A machine-rendered reading of the paper's core claim, the machinery that carries it, and where it could break.
Core claim
We design explicit mapping strategies that convert intraoperative position, force/torque and image measurements into equivalent wrenches, then inject the wrenches into task and null spaces via task-priority projection to synthesize unified laparoscope velocity commands that simultaneously satisfy the remote-center-of-motion constraint, enable compliant manipulation, and achieve instrument tracking.
What carries the argument
The equivalent-wrench representation that converts multimodal signals into a common mechanics-based space for task-priority fusion.
If this is right
- The same wrench framework can enforce the remote-center geometric constraint while lowering contact forces at the trocar site.

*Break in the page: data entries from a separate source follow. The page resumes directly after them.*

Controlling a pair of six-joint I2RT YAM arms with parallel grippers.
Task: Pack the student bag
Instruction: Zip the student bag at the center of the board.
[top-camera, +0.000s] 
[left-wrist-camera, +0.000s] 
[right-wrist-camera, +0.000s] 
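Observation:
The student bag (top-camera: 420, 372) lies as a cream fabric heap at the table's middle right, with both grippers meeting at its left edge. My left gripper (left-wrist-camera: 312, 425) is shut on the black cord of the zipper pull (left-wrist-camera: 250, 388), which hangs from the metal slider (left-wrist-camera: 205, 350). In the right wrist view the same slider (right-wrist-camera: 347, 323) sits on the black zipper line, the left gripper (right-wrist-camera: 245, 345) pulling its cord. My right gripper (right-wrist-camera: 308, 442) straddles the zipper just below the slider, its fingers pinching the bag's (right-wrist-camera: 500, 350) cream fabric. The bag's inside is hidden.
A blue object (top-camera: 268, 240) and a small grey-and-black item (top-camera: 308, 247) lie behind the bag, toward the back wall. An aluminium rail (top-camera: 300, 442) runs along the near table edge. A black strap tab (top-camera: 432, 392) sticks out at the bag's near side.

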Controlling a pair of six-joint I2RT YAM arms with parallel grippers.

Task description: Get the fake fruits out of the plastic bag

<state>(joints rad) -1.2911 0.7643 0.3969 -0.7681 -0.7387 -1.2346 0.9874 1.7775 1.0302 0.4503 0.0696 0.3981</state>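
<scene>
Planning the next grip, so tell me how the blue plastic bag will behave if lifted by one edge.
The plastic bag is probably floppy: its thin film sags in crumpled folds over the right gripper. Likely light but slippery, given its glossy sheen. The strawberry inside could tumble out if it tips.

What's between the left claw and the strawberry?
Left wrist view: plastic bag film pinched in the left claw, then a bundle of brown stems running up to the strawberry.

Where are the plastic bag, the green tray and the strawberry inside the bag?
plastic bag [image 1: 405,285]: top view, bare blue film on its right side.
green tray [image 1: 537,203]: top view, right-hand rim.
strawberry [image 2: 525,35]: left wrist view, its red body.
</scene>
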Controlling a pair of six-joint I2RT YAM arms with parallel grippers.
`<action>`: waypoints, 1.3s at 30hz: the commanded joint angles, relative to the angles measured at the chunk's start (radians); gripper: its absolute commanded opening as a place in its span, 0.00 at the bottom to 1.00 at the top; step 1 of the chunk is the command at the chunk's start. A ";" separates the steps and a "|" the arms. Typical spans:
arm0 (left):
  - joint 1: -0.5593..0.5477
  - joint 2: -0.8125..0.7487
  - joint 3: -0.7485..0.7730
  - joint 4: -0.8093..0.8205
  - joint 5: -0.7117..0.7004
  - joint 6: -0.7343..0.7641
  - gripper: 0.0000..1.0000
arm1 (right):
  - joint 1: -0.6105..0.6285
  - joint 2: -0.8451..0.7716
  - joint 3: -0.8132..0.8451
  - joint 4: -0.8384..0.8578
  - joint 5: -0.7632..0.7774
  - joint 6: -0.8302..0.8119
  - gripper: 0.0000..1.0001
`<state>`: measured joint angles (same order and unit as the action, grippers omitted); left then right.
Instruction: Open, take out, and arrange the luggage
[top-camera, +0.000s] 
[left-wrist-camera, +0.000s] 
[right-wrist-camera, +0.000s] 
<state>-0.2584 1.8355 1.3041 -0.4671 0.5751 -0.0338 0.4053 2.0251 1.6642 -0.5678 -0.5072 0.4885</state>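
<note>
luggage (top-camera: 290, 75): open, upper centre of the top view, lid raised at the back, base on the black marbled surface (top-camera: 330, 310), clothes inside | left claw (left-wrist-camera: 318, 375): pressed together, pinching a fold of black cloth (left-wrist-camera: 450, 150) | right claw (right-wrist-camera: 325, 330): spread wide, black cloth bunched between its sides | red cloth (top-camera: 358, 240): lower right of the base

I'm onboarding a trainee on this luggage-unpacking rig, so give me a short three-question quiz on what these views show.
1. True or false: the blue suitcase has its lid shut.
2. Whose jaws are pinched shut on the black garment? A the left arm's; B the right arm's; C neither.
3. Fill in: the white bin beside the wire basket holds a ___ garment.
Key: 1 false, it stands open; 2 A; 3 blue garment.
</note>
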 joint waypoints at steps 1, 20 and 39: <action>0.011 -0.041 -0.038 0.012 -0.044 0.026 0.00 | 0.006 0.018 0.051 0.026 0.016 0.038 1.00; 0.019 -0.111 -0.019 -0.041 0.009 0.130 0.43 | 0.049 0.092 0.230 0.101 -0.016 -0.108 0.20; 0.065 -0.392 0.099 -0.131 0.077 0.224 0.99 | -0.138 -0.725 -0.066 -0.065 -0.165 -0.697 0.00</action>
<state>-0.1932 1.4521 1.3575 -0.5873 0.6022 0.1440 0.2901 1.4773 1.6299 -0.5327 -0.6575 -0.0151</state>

- Compliant laparoscope manipulation and autonomous visual tracking of instruments can run together without separate controllers.
- All three example wrenches (RCM constraint, manipulation, and tracking) are generated and fused inside one projection step.
- Phantom and in-vivo porcine trials confirm that multi-task operation is possible while the constraint and force-reduction goals are met.
Where Pith is reading between the lines
- The wrench unification could serve as a template for other robots that must blend vision, force and position data without custom fusion layers.
- If the mappings remain stable under larger motion ranges, the method might reduce reliance on explicit sensor-fusion pipelines in physical human-robot interaction.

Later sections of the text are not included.